Temos vários aspectos desse tra­balho a abordar, coisa que farei pau­latinamente nessa coluna; dessa vez questionemos onde está o limite do uso dos avanços científicos, como nos posicionarmos frente às inusita­das possibilidades que esses avanços produzem?

No seu blog da revista Veja, Maya­na Zatz cita que a revista Nature, um dos mais prestigiados veículos científi­cos do mundo, acaba de publicar um artigo de Alan Handyside, especialista de reprodução assistida, que, ao fazer o balanço de vinte anos dessa prática, conclui preconizando que no chamado “DPI”, sigla de “Diagnóstico Pré-Im­plantação”, em caso de dúvida, “Dei­xem que os pais decidam”.

É simpática essa posição, ela se ba­seia na moral romântica de que os pais, sempre querendo o melhor para os seus filhos, seriam os melhores decisores, in­clusive sobre a vida que ainda vai exis­tir. Muitas vezes funciona relativamen­te bem, porém nem sempre. Vejamos, a título de exemplo, um dos casos rela­tados por Dena Davies, em seu recente livro: Genetic Dilemmas. Pais surdos, nos Estados Unidos, estão optando por implantar embriões com o mes­mo tipo de alteração que eles têm e, quando contestados em sua vontade, argumentam que a vida em silêncio é melhor e que não permitir que seu filho seja tão surdo quanto eles, os pais, seria uma forma perniciosa de discriminação, blá, blá, blá. Durma-se com um barulho desses, é o caso de dizer. Pode ser evidente o absurdo, mas não é tão evidente a solução, a ponto dessa prática já existir em al­guns estados americanos.

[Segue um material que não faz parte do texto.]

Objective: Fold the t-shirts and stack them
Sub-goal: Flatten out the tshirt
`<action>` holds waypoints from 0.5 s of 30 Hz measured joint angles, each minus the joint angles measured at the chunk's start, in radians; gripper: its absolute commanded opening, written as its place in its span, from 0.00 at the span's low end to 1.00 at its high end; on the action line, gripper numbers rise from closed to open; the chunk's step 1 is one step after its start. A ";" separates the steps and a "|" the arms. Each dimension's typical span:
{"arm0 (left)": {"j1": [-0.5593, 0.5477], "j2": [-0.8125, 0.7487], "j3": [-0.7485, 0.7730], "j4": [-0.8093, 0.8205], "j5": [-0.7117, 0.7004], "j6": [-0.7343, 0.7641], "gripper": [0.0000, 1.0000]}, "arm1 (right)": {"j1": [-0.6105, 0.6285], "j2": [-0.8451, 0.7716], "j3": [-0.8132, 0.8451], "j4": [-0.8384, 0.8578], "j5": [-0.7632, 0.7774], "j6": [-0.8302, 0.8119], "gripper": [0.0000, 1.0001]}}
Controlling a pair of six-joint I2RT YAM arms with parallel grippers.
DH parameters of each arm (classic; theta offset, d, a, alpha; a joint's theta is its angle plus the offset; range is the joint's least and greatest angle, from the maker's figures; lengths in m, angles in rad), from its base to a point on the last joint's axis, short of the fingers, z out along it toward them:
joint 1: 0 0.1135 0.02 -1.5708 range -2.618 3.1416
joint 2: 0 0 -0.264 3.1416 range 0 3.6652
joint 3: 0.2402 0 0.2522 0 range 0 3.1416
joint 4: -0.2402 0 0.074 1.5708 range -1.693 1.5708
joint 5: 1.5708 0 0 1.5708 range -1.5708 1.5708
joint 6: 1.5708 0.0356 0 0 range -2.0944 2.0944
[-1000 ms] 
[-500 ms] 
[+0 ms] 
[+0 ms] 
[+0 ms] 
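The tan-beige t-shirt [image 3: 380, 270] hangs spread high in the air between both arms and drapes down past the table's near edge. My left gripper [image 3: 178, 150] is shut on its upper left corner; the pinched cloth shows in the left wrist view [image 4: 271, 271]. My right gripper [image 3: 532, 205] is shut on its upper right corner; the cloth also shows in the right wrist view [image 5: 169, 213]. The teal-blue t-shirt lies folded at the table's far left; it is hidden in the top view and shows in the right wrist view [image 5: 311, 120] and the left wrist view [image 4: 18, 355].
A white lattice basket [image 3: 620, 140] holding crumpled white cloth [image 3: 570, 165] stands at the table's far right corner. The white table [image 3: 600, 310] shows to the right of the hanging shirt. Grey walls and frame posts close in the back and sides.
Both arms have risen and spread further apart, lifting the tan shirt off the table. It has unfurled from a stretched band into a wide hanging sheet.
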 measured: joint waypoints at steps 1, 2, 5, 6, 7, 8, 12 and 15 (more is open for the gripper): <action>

Um dos melhores livros sobre uma nova ética necessária para esses tem­pos pós-modernos, Princípio da Res­ponsabilidade, de Hans Jonas, defende a ideia, sensível a todos, que pela pri­meira vez na história da humanidade, por causa do imenso avanço da tec­nologia, o homem pode mais do que deseja. Se antes o limite do que querí­amos era dado pela possibilidade dos meios disponíveis, ou seja, pela im­possibilidade de se obter tudo o que se pretendia, hoje não, a oferta de meios é muito maior que a possibilidade de utilização. Mais evidente que no domínio da genética, esse problema já se nota nas aberrações de cirurgias plásticas feitas em série, criadoras de robôs esticados, ou em dermatologias cosméticas responsáveis pelas caras de bruxa ou de paisagem, botocadas além de qualquer sentido estético.

Mas, voltemos ao exemplo do dile­ma genético que citamos: o que fazer com pais surdos que querem implan­tar um embrião com a mesma altera­ção, ou, ainda, na mesma linha, com pais anões que querem ter filhos à sua altura, no duplo sentido? Será que o psicanalista tem a resposta? O jurista? O educador? Difícil, muito difícil, pois não há uma solução para todos. A resposta de Jonas, que está no título do livro, é o Princípio da Responsa­bilidade de cada um, frente ao acaso e à surpresa, eu acrescentaria. Agora, tudo se complica quando se trata de tomar uma decisão pelo outro, quan­do este outro ainda vai nascer. Alguém vai dizer que primeiro cresça e depois escolha. Será que alguém que um dia ouviu o barulho do mar, o som de uma orquestra, o canto da voz huma­na, preferiria ser surdo? O problema é que aquilo que é evidente para a maioria não funciona como critério de certeza suficiente, em uma socieda­de customizada. A pensar.